Les portes dorées s’ouvrent sur un moment d’histoire. Ce n’est pas un simple défilé qui s’annonce, mais une électrocution silencieuse, un sursaut de surréalisme battant. L’assistance retient son souffle : Schiaparelli s’apprête à rouvrir le bal de la haute couture automne-hiver avec un cœur en fusion.
Et c’est bien ce cœur, rouge, battant, qui deviendra l’icône instantanée de cette collection 2025-2026. Incrusté sur une robe en satin rouge, il pulse. Un cœur humain stylisé, serti de strass grenat, vibrant au rythme d’un mécanisme secret. Le Look 24, pièce de clôture du show imaginé par Daniel Roseberry, scelle l’instant avec un mélange d’organique et d’onirique. Le public en est presque pétrifié. Et dans cette stupeur collective, un miracle : la couture a retrouvé son souffle.


Ce cœur est tout sauf anecdotique. Il est manifeste. Il rappelle que sous le vêtement, il y a un corps, et que sous la forme, il y a un frémissement. Dans un monde saturé de surfaces, d’images et de contenus préfabriqués, cette vibration quasi biologique apporte une émotion au tissu. Fidèle à l’esprit d’Elsa Schiaparelli, Roseberry convoque le surréalisme pour toucher du doigt le vivant. La robe devient temple, le bijou organe, et la mode une affaire de peau.
Le défilé, sobrement intitulé « Retour vers le futur », puise dans une faille biographique : l’exil d’Elsa en 1940, quittant Paris pour New York. Ce glissement géographique devient ici un prisme de création. Les formes épousent cette oscillation entre mémoire et projection. Les corsets disparaissent au profit de tailles souples, de volumes sculptés à même l’air. Des colonnes vertébrales stylisées, des mains protectrices brodées, des yeux ouverts en or filé apparaissent çà et là, comme les totems familiers d’un rêve éveillé.
Mais jamais cette collection ne se perd dans l’archive. Elle est une réécriture, non une citation. Roseberry ne copie pas Elsa, il la ressuscite dans une langue qui n’est qu’à lui. Les tissus respirent, les silhouettes dansent avec l’espace. Chaque pièce semble surgir d’un rêve conscient, où la beauté se confronte au bizarre, et l’élégance au trouble.
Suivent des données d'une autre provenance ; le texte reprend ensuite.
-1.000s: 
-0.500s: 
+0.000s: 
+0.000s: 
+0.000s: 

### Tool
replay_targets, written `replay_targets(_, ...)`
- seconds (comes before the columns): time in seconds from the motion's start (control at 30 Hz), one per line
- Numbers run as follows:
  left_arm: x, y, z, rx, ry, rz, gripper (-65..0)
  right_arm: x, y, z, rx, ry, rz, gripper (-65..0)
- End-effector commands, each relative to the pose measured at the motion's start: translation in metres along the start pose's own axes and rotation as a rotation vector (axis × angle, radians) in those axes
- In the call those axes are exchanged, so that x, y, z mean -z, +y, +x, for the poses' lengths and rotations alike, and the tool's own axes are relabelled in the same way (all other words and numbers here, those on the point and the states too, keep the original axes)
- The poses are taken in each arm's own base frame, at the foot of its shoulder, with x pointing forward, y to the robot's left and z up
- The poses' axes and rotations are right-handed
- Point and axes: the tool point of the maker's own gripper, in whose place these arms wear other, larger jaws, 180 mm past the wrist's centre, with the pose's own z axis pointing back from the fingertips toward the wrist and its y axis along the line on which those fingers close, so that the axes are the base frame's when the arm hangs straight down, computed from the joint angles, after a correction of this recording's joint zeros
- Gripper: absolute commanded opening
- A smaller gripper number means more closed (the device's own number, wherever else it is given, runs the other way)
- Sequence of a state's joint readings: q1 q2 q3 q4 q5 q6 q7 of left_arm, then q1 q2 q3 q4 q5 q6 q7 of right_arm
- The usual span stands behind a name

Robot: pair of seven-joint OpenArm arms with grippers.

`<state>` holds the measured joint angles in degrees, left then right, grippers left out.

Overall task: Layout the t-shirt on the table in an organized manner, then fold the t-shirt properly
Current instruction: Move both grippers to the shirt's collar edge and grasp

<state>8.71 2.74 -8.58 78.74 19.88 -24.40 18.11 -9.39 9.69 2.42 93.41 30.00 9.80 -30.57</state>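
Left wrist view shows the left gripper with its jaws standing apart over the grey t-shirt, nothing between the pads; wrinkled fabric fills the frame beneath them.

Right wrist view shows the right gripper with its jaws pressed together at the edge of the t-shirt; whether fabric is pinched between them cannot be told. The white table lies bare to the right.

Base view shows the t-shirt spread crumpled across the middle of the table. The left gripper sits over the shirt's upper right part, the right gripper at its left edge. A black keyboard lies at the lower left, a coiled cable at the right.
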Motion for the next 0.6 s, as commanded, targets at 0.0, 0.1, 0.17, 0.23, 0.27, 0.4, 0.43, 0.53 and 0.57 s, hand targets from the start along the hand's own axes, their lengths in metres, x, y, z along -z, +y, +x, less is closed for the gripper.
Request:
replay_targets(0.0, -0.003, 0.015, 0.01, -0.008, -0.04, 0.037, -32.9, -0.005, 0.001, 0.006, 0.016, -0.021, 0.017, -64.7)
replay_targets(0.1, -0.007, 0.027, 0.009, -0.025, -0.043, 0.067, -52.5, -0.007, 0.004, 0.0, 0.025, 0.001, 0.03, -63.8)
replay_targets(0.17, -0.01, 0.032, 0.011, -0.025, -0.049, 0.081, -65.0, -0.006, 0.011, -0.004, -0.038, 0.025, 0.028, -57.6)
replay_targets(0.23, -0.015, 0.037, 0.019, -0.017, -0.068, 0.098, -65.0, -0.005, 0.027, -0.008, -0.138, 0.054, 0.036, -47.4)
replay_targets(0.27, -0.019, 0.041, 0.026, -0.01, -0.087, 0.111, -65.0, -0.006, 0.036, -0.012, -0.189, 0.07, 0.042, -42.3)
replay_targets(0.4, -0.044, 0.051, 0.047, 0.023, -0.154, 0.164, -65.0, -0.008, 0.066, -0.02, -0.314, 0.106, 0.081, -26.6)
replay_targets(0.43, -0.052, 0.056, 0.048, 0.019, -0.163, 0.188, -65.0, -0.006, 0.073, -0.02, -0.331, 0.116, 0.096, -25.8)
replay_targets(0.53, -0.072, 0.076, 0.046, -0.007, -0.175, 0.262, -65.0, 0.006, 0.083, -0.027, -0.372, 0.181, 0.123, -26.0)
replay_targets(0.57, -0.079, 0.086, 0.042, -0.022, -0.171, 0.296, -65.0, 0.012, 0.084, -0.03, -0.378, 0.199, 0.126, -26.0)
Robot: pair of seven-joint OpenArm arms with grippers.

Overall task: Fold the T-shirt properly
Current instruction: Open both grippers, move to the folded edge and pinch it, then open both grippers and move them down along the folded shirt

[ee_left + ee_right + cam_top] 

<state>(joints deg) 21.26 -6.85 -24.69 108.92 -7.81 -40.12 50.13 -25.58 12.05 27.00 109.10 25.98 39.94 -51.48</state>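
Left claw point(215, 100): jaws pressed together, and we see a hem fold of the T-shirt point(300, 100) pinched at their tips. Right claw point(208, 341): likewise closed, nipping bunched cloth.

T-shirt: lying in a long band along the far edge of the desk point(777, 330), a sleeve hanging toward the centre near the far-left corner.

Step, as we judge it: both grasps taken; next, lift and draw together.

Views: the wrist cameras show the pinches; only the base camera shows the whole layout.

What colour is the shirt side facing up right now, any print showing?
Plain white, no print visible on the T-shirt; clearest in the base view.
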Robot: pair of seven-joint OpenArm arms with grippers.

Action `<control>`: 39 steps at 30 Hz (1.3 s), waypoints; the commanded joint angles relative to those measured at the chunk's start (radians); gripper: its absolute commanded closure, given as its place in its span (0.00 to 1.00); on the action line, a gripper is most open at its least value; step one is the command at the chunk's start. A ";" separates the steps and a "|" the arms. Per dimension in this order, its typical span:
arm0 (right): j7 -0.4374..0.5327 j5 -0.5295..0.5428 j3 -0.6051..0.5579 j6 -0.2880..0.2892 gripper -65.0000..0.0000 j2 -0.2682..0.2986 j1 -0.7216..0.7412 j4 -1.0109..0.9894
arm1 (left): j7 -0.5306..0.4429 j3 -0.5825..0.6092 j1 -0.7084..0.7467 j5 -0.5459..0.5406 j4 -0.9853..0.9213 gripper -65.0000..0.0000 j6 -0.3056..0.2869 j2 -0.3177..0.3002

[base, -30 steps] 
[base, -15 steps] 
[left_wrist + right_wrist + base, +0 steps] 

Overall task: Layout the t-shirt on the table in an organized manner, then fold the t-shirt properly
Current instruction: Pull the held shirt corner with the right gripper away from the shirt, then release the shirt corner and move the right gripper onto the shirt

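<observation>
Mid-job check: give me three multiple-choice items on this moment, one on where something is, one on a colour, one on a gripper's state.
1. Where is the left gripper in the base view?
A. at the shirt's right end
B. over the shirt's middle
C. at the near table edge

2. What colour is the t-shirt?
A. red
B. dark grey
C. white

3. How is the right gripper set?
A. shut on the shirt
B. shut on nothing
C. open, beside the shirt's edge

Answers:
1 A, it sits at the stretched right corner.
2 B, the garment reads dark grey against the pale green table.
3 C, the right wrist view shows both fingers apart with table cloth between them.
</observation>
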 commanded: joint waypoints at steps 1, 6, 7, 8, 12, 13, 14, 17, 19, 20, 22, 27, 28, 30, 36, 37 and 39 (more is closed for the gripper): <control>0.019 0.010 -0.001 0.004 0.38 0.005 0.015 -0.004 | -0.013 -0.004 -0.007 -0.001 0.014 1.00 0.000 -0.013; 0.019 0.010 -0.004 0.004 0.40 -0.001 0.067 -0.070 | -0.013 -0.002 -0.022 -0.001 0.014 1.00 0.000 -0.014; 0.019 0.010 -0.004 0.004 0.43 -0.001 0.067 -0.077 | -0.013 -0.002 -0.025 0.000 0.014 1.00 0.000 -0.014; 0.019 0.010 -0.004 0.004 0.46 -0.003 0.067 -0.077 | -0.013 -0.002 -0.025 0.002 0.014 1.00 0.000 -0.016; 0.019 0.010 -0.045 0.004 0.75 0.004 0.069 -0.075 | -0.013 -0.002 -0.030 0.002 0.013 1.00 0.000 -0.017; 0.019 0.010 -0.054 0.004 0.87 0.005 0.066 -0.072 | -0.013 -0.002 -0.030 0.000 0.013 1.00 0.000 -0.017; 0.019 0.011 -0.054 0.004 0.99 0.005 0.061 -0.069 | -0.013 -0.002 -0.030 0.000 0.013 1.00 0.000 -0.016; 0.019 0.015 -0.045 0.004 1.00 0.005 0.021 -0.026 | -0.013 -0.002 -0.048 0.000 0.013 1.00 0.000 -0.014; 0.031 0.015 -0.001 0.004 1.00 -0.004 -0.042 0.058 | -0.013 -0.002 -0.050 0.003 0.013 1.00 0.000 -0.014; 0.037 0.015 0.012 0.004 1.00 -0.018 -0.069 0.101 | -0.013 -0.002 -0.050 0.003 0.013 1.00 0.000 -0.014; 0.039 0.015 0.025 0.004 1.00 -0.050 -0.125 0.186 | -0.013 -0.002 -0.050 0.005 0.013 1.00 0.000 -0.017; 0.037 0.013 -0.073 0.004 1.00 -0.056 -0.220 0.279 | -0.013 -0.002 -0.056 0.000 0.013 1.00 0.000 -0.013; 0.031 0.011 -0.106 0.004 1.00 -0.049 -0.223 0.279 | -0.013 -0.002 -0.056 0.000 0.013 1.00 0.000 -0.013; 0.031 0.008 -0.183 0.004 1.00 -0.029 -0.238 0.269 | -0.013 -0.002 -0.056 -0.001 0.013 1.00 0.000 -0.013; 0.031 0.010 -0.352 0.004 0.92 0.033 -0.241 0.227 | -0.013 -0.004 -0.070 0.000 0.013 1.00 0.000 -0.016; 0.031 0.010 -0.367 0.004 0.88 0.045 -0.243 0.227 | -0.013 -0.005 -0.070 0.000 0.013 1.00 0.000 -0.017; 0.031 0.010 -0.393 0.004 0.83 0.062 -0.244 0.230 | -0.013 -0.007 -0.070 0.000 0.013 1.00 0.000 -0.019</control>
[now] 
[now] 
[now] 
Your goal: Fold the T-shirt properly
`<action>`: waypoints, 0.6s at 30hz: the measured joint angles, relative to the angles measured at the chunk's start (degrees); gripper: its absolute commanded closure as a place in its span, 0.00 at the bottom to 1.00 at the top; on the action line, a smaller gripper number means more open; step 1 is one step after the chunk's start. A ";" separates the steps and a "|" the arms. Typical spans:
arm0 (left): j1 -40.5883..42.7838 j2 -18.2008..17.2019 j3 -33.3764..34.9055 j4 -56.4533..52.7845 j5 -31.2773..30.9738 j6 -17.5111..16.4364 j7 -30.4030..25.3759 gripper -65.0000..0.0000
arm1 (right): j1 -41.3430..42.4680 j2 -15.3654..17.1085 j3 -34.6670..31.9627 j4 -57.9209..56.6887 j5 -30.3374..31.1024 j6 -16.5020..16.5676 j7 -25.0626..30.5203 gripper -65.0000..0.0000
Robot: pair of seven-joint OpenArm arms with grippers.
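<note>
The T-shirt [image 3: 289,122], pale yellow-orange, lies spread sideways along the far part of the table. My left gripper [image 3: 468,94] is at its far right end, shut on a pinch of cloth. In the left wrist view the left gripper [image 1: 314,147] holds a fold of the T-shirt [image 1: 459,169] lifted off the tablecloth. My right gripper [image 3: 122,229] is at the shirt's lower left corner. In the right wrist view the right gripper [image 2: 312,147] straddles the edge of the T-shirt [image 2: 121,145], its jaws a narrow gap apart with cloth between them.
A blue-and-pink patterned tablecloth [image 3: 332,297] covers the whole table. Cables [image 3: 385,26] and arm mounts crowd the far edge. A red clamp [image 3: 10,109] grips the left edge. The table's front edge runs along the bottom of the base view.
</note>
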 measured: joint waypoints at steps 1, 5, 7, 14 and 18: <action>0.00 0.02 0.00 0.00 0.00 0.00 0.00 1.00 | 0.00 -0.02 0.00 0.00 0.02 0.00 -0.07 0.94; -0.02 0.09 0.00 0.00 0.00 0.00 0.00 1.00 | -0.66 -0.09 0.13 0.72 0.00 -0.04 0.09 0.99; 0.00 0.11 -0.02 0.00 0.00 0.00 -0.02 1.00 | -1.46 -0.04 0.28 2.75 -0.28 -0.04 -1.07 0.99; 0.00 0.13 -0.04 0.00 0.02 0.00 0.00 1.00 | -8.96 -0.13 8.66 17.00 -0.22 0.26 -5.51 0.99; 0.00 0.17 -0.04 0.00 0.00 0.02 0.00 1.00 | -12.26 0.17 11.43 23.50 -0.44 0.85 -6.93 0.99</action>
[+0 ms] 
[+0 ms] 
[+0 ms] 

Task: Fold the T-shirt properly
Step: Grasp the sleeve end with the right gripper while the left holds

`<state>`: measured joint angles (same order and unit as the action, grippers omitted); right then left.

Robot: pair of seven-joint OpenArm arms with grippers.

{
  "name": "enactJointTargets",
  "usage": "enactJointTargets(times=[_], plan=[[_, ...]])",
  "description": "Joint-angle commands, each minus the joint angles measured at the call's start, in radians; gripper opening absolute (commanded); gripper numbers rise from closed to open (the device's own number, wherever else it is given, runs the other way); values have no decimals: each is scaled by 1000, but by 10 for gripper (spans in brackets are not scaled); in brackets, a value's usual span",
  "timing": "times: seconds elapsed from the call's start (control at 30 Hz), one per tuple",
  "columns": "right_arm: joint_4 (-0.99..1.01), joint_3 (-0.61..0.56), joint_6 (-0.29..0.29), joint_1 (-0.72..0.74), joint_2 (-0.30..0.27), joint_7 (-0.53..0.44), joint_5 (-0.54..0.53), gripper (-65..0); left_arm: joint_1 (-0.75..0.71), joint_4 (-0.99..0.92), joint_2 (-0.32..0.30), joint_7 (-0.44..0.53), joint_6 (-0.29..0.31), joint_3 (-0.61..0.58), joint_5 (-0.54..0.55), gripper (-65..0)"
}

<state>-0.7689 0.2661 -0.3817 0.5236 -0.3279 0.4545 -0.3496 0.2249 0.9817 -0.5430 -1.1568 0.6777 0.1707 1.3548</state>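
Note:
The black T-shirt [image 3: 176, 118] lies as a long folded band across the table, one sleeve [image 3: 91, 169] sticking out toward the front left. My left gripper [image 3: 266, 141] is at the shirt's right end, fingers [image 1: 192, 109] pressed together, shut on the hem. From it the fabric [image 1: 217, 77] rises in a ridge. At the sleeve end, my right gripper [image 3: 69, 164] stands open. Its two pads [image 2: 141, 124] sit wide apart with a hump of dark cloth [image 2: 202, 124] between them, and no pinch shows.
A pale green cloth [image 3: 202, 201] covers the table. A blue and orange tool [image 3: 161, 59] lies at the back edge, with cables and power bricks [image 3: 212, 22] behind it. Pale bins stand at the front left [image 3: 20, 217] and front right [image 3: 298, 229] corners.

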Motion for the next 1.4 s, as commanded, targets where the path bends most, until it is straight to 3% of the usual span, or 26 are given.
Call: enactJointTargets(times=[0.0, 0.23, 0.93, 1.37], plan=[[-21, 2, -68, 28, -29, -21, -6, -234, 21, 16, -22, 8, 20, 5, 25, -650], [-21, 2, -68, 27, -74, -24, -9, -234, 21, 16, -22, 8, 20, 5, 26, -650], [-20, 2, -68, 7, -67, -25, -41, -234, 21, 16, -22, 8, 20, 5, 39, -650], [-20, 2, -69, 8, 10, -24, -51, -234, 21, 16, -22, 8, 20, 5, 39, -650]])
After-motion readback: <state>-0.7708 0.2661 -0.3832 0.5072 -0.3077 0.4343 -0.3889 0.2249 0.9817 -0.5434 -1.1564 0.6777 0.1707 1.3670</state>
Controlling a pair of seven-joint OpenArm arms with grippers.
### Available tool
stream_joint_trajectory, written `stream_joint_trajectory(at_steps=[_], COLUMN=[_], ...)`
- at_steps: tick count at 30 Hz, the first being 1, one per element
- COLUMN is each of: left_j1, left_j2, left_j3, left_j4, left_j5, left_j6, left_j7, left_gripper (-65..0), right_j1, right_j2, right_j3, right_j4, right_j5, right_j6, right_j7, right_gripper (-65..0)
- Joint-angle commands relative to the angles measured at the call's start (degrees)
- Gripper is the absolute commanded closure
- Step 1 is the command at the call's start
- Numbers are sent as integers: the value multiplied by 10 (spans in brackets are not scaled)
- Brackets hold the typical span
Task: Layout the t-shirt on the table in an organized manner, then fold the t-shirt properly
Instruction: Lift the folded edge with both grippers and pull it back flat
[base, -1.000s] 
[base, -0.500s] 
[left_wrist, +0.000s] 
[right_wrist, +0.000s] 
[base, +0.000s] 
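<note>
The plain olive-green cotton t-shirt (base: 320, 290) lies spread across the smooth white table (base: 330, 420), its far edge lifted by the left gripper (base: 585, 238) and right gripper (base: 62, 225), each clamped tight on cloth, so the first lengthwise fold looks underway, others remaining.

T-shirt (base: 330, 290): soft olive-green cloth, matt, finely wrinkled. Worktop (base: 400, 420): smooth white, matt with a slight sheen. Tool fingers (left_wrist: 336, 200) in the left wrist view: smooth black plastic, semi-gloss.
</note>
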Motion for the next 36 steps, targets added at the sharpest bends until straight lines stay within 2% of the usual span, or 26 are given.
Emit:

Le moment aurait pu appartenir à d’autres. À Cardi B, par exemple, dont l’arrivée déclencha une vague de crépitements. Vêtue d’une robe à large encolure aux franges perlées, elle portait un véritable corbeau sur le bras. Geste spectaculaire ? Allégorie gothique ? Ou provocation savamment orchestrée pour annoncer son album à venir, Am I the Drama? Peu importe : cette apparition fut instantanément relayée sur les réseaux. Mais c’est toutefois la robe rouge carmin qui restera le coup de théâtre.
Devenu viral en quelques minutes, ce cœur-bijou n’est pas simplement une prouesse technique. Il est une métaphore urgente : celle d’un retour au sens. Il dit que la couture n’est pas un objet à regarder, mais une expérience à ressentir. Il pulse pour rappeler que derrière chaque modèle, il y a une vie. Il bat contre le silence des automatismes, contre l’insensibilité des algorithmes. Il propose un ralentissement. Un recentrage. Un souffle.
Dans ce contexte, Roseberry impose une vision singulière de la haute couture : il en fait un acte, un rite. Loin des bavardages stylistiques, son langage est clair, direct, sculptural. Chaque tenue est une phrase. Chaque détail, un accent. Et ce cœur, un point final.